# Professional trainers near Fargo?



## HUNTNFISHND (Mar 16, 2004)

I'm going to want my dog FF'd next spring and am looking for a trainer near Fargo. Does anybody know of someone?


----------



## USAlx50 (Nov 30, 2004)

How close is considered near?


----------



## hunt4P&amp;Y (Sep 23, 2004)

Wally Wall. SP??

He works mainly with pointers however, and judging by your picture you have a lab. I can try and round up his number, if you are interested. His dogs are top notch. He runs GSP's and they are awsome!

Let me know if you are interested.


----------



## Springer (Dec 21, 2004)

Give Chris a call if he can't he will know someone that can help you.

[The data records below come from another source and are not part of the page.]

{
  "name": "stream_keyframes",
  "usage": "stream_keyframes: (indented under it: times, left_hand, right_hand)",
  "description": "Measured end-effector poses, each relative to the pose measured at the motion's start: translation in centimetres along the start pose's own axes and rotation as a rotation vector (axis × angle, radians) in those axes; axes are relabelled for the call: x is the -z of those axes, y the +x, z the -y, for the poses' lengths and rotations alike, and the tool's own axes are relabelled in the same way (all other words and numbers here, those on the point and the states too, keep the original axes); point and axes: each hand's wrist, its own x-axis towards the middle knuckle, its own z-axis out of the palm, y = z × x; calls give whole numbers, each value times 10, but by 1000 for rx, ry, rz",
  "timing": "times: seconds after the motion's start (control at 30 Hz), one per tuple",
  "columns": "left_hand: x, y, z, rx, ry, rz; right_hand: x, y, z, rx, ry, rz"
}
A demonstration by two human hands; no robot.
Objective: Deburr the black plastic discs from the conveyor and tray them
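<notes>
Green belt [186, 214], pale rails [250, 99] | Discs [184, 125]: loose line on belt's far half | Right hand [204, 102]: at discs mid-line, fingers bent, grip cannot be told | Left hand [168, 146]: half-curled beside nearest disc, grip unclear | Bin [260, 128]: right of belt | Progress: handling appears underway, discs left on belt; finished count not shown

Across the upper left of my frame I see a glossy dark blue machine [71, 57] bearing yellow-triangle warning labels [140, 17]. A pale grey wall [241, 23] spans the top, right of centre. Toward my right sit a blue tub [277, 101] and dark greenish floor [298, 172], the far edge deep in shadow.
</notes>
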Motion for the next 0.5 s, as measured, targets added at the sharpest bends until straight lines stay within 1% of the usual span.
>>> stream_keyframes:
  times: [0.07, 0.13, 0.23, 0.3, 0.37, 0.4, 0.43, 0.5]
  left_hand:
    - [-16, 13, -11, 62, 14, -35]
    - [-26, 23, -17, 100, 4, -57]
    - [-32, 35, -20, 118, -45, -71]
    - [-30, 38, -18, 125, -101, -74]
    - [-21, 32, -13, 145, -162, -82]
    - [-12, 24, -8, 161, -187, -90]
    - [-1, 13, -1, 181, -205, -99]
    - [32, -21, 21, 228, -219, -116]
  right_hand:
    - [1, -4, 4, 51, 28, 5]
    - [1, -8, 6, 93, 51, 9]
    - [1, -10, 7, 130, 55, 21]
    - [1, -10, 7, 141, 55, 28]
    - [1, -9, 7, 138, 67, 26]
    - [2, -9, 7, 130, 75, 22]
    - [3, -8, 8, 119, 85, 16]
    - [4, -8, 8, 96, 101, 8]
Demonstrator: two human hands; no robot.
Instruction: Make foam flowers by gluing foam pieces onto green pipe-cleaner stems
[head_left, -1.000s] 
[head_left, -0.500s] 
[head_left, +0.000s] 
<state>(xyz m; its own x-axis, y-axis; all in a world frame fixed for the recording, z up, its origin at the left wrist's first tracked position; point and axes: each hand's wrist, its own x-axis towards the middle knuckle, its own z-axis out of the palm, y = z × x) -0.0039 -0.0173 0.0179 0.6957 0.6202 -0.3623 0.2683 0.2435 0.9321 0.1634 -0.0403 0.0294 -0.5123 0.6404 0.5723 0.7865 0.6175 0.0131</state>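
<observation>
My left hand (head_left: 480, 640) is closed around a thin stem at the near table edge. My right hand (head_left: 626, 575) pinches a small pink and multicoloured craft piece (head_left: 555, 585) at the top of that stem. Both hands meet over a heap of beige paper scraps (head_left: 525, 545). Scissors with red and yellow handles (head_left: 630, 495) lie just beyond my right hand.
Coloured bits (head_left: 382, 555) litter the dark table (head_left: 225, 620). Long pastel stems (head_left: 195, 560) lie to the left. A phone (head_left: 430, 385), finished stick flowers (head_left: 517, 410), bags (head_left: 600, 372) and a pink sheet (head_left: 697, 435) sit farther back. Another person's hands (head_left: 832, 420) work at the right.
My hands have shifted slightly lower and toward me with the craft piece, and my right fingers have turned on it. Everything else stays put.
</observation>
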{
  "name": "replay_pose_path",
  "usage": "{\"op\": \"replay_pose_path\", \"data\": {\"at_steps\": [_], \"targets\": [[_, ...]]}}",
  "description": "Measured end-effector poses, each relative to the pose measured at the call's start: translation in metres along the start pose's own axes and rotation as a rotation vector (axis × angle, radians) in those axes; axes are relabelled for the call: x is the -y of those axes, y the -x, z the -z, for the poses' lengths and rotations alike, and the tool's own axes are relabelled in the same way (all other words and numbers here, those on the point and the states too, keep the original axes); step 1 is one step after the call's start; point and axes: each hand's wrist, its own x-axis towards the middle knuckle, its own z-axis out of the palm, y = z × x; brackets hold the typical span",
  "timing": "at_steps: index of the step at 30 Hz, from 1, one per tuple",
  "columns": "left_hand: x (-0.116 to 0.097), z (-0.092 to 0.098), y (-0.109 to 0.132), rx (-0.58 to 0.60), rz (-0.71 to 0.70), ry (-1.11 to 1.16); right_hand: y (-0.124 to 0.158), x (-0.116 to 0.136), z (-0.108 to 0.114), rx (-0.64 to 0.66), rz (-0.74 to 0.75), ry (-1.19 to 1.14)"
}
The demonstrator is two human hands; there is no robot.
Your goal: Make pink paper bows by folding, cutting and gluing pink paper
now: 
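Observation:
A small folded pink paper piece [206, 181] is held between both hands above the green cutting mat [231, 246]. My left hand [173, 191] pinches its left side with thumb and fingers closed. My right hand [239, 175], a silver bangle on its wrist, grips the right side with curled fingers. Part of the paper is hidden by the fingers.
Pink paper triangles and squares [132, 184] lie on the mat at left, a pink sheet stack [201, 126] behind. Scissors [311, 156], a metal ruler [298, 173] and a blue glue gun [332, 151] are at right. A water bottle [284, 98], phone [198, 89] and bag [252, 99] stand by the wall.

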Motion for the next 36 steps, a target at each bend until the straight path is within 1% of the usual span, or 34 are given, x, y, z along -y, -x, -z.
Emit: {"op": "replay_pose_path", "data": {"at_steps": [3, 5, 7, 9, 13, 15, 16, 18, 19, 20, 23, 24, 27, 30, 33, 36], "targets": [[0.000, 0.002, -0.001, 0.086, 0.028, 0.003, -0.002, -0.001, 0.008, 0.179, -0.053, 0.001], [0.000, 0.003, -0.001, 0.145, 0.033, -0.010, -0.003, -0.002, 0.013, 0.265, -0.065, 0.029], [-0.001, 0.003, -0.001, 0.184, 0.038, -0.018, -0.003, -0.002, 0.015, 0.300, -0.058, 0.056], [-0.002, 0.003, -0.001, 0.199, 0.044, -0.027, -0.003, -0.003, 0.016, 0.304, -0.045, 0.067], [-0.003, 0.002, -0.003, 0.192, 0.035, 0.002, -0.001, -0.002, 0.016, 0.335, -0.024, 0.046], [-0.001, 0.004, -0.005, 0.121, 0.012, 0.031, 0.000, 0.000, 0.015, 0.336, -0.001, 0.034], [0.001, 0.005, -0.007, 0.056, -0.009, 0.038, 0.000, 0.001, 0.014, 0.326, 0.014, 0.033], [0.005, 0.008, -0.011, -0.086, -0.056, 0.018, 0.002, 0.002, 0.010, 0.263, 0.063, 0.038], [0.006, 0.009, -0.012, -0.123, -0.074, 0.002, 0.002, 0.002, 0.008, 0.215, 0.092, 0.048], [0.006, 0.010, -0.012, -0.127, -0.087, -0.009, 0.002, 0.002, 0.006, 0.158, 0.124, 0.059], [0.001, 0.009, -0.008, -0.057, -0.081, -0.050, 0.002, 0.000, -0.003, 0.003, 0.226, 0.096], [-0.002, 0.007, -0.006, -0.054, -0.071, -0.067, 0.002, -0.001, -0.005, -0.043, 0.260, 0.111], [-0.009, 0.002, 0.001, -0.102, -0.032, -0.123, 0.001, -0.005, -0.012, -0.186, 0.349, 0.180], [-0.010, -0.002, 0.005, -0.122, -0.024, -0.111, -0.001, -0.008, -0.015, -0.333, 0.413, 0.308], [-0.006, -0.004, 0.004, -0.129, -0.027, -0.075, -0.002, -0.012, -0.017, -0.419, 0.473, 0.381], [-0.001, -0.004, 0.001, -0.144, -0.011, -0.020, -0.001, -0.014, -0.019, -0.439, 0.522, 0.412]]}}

http://www.windsorkennels.com/


----------



## HUNTNFISHND (Mar 16, 2004)

USAlx50 said:


> How close is considered near?


Like within an hour.

Would Wally Wall do a retriever? Where is he located?


----------



## labhunter_1 (Apr 22, 2006)

There is a guy in Wishek that just moved here from California that is really good trainer. Email me and I can give you his contact info.


----------



## nodakoutdoors.com (Feb 27, 2002)

What's the guys name out of Glyndon? We got a lab trained there maybe 15 years or so ago.


----------



## HUNTNFISHND (Mar 16, 2004)

Chris Hustad said:


> What's the guys name out of Glyndon? We got a lab trained there maybe 15 years or so ago.


That would be ideal, can you find out the guys name for me?


----------



## hunt4P&amp;Y (Sep 23, 2004)

Drive west on hwy 10 till the new interchange head north about 50 yards and turn into his driveway. Can't rememeber his name, we have brought our dogs there a few times to stay for the weekend. The only part that scares me about his place is it is so close to the HWY and I have heard a few storied of dogs getting out and hit.

It's up to you man.

What kind of dog? LAB??


----------



## HUNTNFISHND (Mar 16, 2004)

Yeah, she's a lab.

What new interchange? I have not been that way in quite awhile. Which road going north?


----------



## hunt4P&amp;Y (Sep 23, 2004)

It is that road that goes inbetween 194 and hwy 10. I can't remember the number of the road. You can't miss it go East from Dillworth on HWY10 and it is the first over pass you will hit about 3 miles out of D-town.


----------



## Springer (Dec 21, 2004)

County road 11, the road that goes to Sabin.

You can't miss it.


----------



## Goldeneye (Feb 24, 2006)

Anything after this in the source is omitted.